Very true. Everyone in Europe is bastardised through breeding so it doesn't matter :)

rednblack
13-01-2004, 10:08
Originally posted by jcsd
I said it was a 'dead language', as I said before a language is a dead language when it has no speakers as a first language, for example Latin is a dead language,

but hasnt cornish always had some people who speak it as a first language? just very few and widely scattered.


another question while we're on the subject, is gallicia really a celtic nation, i know its part of the celtic games but whats its connection?

ernestolynch
13-01-2004, 10:11
Yes Galicia is Celtic.

jcsd
14-01-2004, 21:02
but hasnt cornish always had some people who speak it as a first language? just very few and widely scattered.

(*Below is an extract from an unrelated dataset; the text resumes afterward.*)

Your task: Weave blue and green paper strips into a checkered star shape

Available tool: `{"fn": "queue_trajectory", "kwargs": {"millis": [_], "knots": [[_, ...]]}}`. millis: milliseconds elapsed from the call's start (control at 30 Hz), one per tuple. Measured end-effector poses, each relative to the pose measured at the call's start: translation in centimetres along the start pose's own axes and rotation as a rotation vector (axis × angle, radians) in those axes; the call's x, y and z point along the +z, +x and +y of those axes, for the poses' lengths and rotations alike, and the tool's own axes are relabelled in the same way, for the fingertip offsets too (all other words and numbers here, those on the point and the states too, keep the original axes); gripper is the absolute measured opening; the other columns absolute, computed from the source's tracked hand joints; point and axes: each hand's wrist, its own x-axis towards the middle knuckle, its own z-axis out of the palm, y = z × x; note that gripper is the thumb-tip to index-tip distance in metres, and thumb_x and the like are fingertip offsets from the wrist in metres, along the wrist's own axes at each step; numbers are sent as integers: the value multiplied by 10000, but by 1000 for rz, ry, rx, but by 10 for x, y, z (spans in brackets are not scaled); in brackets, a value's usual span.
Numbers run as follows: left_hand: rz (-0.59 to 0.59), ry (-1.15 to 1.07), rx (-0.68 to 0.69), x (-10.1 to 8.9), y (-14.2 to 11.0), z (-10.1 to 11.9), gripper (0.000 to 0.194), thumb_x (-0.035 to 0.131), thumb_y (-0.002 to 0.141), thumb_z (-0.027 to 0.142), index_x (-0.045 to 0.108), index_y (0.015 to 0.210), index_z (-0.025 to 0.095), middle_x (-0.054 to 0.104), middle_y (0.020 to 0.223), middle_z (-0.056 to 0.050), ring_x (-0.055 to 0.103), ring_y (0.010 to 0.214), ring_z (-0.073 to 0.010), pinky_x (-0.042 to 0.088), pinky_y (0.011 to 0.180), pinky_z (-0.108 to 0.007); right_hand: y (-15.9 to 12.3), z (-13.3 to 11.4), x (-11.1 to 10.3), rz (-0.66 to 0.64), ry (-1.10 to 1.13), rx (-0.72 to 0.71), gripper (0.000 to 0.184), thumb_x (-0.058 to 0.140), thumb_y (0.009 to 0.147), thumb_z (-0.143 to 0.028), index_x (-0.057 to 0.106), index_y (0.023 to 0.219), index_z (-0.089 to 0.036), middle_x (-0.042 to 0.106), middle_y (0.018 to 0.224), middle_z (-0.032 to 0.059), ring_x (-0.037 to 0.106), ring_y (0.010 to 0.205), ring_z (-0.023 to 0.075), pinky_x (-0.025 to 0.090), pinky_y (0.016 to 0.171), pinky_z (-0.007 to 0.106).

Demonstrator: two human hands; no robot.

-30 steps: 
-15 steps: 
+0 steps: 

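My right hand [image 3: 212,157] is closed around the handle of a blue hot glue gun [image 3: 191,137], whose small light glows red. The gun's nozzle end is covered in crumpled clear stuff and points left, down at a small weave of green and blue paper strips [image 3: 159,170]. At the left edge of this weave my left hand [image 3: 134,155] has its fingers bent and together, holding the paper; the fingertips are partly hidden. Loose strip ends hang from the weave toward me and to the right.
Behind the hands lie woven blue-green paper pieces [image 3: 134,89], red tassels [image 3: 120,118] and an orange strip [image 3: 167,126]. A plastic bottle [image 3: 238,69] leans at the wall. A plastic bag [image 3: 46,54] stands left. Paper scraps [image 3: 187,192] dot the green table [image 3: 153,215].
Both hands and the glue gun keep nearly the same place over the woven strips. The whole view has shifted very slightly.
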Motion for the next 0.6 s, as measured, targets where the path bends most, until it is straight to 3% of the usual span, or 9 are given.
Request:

another question while we're on the subject, is gallicia really a celtic nation, i know its part of the celtic games but whats its connection?

No, it died as a first language for a century or two though, it was not completely forgotten.

There's two Galicia(s) one in Poland and one in Spain, both taking there names from the Celts. The one in Spain does celbrate it's Celtic history, but the language (Celto-Iberian) died out there along time ago without a trace (except in place names). Some have theorized it may of been closely related to Goidelic (Gaelic) branch of Celtic, partly due to the legend that the Goidelic Celts arrived in Ireland by crossing the Bay of Biscay from Spain.